I am thankful that in the ongoing development of a renewed vision for St. John the Divine (“SJD 2030”), parish leaders have articulated a goal of equipping our members to understand common encounters with others as the primary arena of Christian mission. We are also developing goals to help SJD deepen an invitational culture.
To that end, I am encouraging every member of the congregation to model being a church with a deep invitational culture by inviting a friend or neighbor to a “taste and see” service at the church this coming Sunday, March 26th, at 5 pm. Our Friends and Neighbors Service will offer simple, reverent, and warm-spirited worship introducing the gospel and a life in Christ to people we know and who may be open to both. Would you please consider praying over inviting one or more of the people you encounter in your daily life to join you at this very special service? By God’s grace, it is possible that you will be the agent by whom a friend or neighbor develops a life-changing relationship with Christ and his church. What greater calling could one have than that?
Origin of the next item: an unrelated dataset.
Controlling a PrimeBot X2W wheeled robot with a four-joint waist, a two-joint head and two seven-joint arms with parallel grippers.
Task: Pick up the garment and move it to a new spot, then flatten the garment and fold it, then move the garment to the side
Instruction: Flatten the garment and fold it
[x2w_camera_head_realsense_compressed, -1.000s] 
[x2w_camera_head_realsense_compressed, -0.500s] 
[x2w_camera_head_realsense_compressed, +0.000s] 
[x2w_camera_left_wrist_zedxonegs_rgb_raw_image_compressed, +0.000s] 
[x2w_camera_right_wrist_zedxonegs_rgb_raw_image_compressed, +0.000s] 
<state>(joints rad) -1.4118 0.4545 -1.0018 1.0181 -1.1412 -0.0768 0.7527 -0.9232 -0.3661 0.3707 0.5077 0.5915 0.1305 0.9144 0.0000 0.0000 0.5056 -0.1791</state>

A perennial question asked by those curious about early church history is: “how did it happen?” How did a tiny band of Jewish Christ-followers living in Jerusalem two thousand years ago grow a movement that became the major religion of the Roman Empire within a few centuries? What grand Strategic Plan did they develop? How did they execute so amazingly? The simple reason the church expanded inexorably may be most overlooked: the early church grew organically because ordinary Christians witnessed to their extraordinary Lord in everyday life before friends and neighbors. The church grew one friend and neighbor at a time. And it still does.
"Part of Christian realism is to understand that great social changes are the fruit of small courageous daily choices." —Pope John Paul II
“American Christianity is Due for a Revival” by Tim Keller in the February 5, 2023, issue of The Atlantic
For our last meeting, I invited the vestry to read and discuss this piece by well-known contemporary pastor and author Tim Keller. Keller is the founder of the influential Redeemer Church in New York City and is highly regarded for his wisdom and writings on Christian witness in our post-Christendom society. The piece has been the subject of much comment and sharing among church leaders, and you will find it an encouragement as we pray for revival at St. John the Divine.